Problem to work on =>
In this exercise, print only the lines of the records below from the one with "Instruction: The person" through the one with "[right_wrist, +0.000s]", inclusive. Pictures are not part of the copy.

Stored entries
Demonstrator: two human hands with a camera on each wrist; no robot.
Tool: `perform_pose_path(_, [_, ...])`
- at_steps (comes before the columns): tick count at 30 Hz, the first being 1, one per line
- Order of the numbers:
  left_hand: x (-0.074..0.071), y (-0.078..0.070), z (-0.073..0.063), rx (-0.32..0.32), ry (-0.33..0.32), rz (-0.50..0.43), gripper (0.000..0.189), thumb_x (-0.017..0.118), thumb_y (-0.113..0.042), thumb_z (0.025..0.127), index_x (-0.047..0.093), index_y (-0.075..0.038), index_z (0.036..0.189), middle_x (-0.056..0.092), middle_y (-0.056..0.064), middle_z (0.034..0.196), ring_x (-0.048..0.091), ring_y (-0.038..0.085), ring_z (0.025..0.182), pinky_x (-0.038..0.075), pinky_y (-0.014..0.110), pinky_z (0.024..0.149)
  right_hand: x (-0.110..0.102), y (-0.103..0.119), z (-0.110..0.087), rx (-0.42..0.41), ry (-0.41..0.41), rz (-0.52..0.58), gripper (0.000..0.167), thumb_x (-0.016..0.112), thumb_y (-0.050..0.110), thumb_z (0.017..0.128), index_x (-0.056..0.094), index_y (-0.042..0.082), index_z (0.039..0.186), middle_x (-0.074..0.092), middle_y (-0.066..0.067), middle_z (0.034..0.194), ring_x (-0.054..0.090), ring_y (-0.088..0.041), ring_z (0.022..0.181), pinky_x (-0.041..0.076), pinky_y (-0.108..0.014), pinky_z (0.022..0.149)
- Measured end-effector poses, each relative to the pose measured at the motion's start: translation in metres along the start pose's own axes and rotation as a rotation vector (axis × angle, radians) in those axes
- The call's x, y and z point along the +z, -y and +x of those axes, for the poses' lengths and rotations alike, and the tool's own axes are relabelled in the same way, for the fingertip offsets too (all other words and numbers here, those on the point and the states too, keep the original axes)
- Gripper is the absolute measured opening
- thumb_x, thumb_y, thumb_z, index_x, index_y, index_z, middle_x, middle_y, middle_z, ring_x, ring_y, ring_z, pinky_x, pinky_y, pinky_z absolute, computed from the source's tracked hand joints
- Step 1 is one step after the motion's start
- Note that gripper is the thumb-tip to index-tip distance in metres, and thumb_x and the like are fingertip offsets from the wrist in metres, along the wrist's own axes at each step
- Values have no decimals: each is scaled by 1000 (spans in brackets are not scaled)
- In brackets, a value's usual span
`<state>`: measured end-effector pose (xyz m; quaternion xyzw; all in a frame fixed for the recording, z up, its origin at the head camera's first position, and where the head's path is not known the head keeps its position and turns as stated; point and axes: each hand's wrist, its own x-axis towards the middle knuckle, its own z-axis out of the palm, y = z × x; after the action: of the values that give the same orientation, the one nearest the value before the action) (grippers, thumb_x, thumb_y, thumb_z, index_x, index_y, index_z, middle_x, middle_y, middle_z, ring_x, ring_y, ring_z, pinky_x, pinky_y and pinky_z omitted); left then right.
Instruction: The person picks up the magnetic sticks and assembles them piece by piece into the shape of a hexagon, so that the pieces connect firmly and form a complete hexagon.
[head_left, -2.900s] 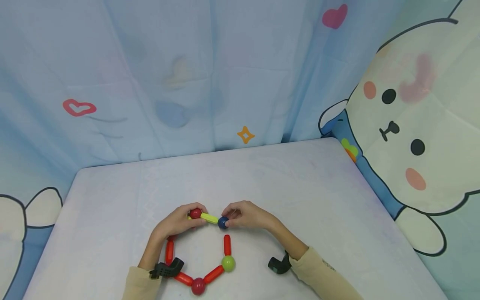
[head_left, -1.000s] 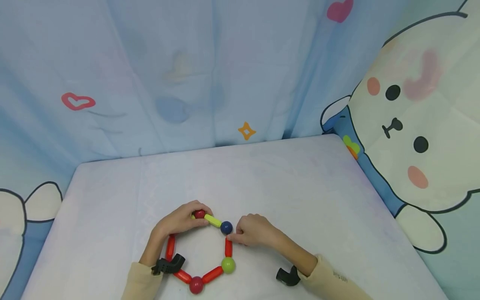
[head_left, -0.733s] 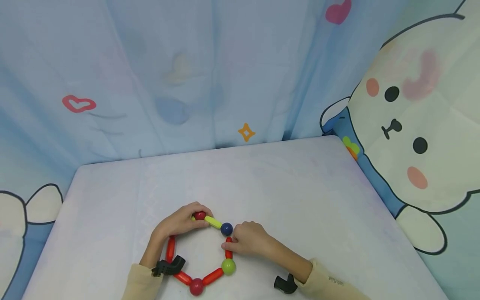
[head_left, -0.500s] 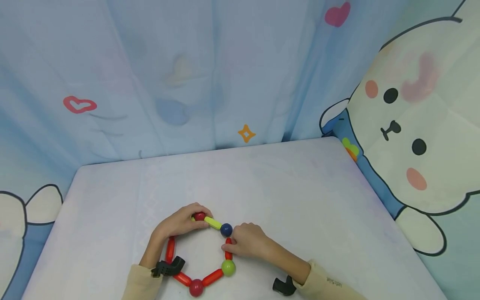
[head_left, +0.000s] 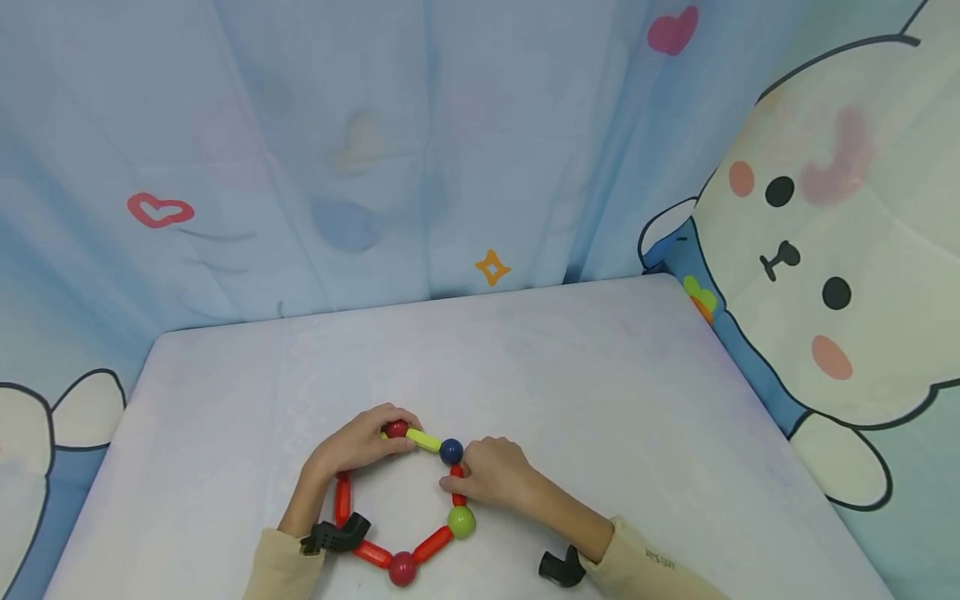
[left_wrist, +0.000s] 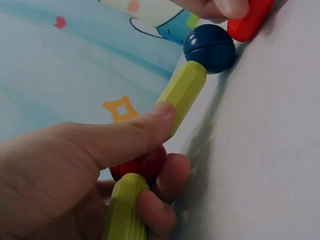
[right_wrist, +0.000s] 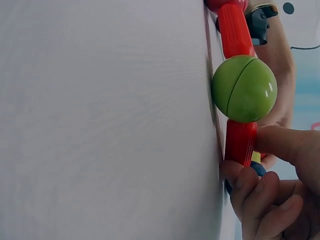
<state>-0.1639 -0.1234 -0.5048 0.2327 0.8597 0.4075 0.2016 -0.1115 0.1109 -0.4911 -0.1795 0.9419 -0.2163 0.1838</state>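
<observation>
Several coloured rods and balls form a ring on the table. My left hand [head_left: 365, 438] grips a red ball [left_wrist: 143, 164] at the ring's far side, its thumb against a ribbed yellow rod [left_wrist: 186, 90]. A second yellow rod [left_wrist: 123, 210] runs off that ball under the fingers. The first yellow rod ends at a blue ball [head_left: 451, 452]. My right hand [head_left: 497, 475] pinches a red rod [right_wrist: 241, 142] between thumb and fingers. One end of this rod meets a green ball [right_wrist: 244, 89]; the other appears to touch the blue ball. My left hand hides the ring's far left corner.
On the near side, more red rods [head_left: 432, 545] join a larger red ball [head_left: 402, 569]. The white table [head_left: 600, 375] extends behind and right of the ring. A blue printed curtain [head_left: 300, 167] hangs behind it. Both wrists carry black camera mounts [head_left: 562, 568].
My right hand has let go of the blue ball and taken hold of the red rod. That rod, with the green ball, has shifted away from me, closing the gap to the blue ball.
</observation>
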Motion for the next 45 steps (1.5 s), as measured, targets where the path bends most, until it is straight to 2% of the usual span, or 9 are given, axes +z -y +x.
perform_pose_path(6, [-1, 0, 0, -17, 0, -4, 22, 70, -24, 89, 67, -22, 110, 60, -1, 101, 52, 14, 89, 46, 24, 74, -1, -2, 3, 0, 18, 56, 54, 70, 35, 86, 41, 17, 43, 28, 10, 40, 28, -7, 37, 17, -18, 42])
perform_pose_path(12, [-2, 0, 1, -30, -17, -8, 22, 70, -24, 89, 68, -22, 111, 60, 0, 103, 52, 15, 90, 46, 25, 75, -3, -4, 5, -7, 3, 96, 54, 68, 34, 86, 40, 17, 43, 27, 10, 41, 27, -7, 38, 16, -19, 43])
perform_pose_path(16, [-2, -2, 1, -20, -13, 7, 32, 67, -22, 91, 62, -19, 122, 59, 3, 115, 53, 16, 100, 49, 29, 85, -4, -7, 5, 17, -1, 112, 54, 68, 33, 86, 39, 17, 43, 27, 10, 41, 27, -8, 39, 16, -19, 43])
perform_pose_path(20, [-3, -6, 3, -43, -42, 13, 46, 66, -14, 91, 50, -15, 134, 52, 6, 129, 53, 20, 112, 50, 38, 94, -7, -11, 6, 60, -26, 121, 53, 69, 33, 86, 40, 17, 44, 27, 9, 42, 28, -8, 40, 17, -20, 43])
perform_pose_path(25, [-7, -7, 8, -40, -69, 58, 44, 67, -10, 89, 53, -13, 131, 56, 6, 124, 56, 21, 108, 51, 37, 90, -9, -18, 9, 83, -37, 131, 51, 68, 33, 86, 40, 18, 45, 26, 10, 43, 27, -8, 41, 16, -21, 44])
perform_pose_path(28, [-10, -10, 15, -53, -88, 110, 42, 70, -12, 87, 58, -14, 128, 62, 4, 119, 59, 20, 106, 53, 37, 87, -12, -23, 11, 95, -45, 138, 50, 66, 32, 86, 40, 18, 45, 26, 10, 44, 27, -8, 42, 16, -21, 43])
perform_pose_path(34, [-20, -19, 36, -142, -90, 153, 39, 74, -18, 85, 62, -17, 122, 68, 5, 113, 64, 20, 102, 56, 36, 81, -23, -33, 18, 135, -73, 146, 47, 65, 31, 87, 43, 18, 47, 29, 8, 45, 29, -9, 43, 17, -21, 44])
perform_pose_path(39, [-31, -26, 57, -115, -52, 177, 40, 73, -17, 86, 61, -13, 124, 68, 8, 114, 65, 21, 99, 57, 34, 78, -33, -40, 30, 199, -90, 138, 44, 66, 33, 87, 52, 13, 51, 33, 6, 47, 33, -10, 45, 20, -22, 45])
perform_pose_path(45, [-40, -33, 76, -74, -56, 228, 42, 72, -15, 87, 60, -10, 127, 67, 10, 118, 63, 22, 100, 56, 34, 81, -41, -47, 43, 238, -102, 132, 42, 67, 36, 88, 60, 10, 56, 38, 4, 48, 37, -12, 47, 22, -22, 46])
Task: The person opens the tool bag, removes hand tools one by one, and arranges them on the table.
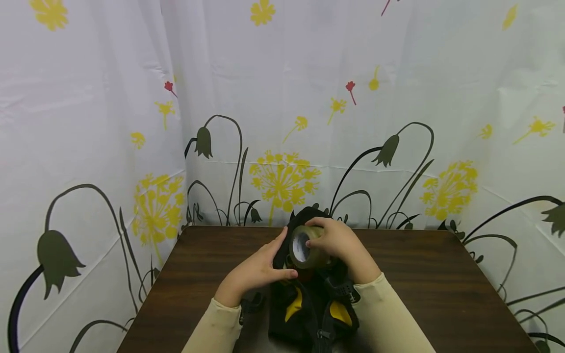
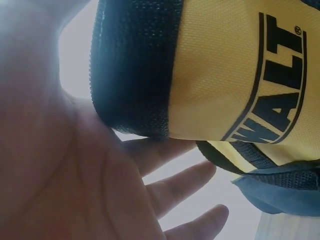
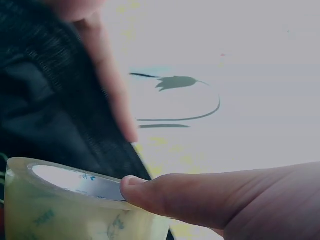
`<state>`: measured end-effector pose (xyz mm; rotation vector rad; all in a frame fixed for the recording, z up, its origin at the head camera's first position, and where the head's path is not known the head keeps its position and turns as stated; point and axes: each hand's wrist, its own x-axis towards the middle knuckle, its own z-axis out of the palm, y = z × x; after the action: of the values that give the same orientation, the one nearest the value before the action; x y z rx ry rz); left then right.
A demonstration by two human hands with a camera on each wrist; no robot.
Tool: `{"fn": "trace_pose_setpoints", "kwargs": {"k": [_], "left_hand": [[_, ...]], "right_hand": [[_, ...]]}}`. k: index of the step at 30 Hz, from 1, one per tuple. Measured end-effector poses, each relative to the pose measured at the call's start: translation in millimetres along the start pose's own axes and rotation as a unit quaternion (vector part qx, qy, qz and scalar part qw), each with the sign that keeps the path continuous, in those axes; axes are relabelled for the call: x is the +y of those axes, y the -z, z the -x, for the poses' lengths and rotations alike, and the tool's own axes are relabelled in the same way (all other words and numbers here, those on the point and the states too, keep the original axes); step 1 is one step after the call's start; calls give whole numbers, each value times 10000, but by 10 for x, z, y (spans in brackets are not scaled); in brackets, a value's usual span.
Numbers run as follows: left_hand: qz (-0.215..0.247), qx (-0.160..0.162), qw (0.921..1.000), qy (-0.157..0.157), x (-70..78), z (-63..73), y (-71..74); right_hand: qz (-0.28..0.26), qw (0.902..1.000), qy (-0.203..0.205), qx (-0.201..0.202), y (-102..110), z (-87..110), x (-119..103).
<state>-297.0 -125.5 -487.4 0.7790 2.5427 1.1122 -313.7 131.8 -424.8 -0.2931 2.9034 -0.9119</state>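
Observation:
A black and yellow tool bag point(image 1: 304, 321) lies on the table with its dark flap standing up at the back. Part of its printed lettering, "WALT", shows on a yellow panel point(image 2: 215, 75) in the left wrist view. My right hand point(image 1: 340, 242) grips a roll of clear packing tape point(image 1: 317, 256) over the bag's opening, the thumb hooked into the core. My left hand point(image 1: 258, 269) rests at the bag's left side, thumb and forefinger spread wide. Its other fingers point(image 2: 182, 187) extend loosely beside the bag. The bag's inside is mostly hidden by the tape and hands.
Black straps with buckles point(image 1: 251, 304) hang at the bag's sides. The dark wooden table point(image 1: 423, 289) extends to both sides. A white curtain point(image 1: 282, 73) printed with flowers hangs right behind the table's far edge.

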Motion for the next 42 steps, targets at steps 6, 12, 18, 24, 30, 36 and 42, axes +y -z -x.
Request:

Answer space =>
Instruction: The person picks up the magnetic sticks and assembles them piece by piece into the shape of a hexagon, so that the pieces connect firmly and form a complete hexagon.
[head_left, -2.900s] 
[head_left, -1.000s] 
[head_left, -0.733s] 
[head_left, -0.500s] 
[head_left, +0.000s] 
[left_wrist, +0.000s] 
[right_wrist, +0.000s] 

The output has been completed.